§ Work instructions:
Give the data again exactly, stopping after the "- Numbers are" line.

§ Collected material:
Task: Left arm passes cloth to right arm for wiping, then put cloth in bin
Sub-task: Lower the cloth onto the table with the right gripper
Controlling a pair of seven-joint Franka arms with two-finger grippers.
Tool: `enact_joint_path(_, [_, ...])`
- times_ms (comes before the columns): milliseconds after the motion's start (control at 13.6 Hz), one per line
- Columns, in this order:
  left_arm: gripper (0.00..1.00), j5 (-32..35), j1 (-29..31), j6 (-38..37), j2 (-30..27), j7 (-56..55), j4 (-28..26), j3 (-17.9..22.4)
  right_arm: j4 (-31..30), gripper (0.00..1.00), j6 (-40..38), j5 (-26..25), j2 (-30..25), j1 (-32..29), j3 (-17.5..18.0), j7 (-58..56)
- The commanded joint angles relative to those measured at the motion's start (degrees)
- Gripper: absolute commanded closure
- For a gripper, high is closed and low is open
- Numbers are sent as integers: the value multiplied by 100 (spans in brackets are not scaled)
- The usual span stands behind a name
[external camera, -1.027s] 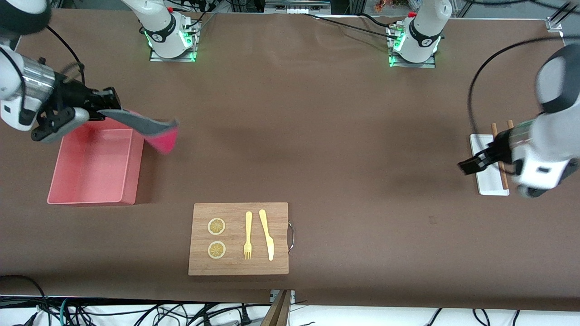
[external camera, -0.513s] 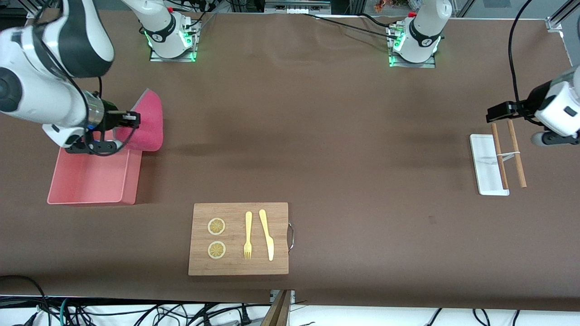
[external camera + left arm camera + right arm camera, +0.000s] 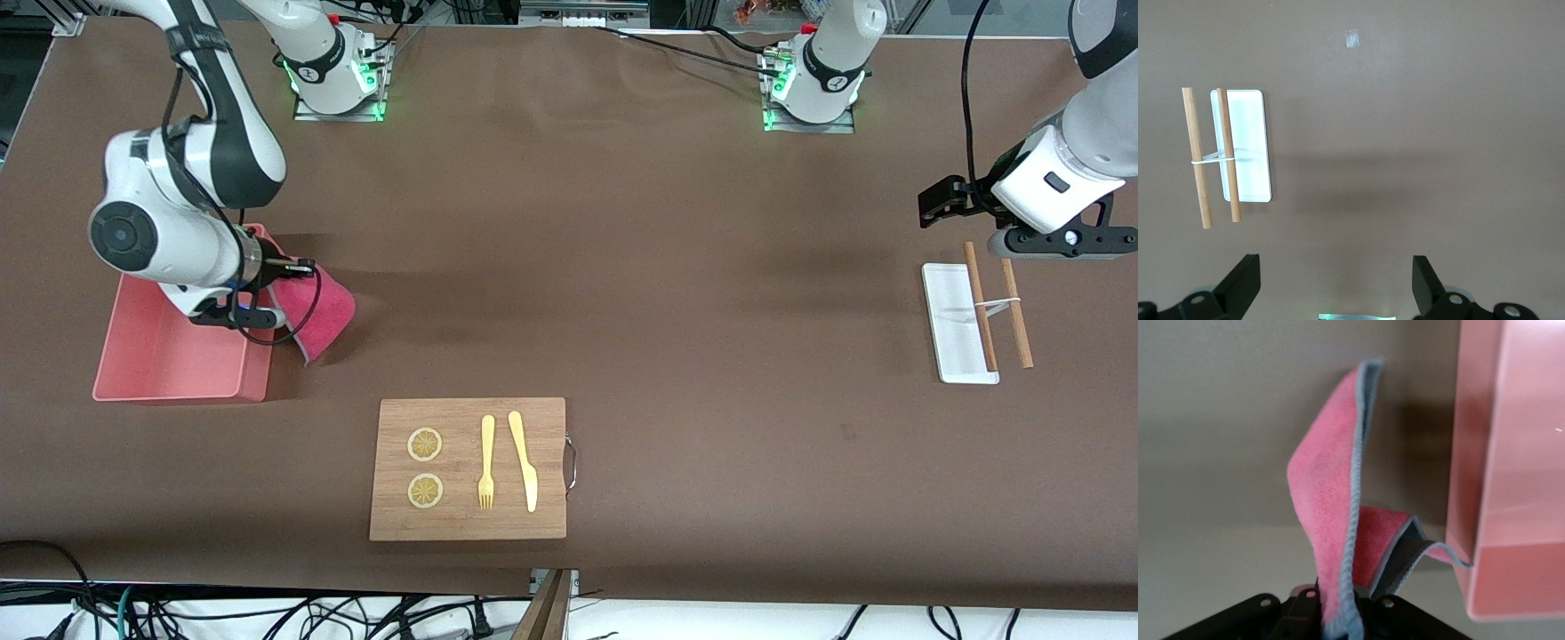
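Brown bench carries everything you need to watch, and on it the work looks close to the end. You can judge that the handover is done, because the right gripper is clamped on the cloth while the left gripper hangs wide and empty over the bench near the white tray; that arm only waits. What is left is the last step: the cloth is not yet in the bin. It hangs folded just beside the bin's wall toward the left arm's end, outside the rim, so you must carry it over the wall before you release. The wooden board with fork, knife and two lemon slices lies nearer to the front camera, well apart. The two wooden sticks rest across the tray. Nothing stands between cloth and bin except the wall itself.
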Motion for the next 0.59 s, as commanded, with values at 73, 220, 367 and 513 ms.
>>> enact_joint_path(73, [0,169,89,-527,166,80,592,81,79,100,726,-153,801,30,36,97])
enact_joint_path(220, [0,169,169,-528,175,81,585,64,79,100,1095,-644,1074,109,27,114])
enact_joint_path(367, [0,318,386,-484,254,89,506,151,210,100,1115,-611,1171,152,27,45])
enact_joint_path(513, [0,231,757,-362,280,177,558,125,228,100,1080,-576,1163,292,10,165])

§ Answer section:
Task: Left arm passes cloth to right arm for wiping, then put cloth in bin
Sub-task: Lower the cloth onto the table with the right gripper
Controlling a pair of seven-joint Franka arms with two-finger grippers.
Tool: `enact_joint_path(_, [_, ...])`
- times_ms (comes before the columns): milliseconds after the motion's start (control at 13.6 Hz), one per line
- Columns, in this order:
  left_arm: gripper (0.00..1.00), j5 (-32..35), j1 (-29..31), j6 (-38..37), j2 (-30..27), j7 (-56..55), j4 (-28..26), j3 (-17.9..22.4)
  right_arm: j4 (-31..30), gripper (0.00..1.00), j6 (-40..38), j5 (-26..25), j2 (-30..25), j1 (-32..29), j3 (-17.5..18.0), j7 (-58..56)
- The commanded joint angles relative to those measured at the motion's start (degrees)
- Gripper: absolute commanded closure
- For a gripper, high is closed and low is open
- Numbers are sent as integers: the value multiplied by 100 (spans in brackets are not scaled)

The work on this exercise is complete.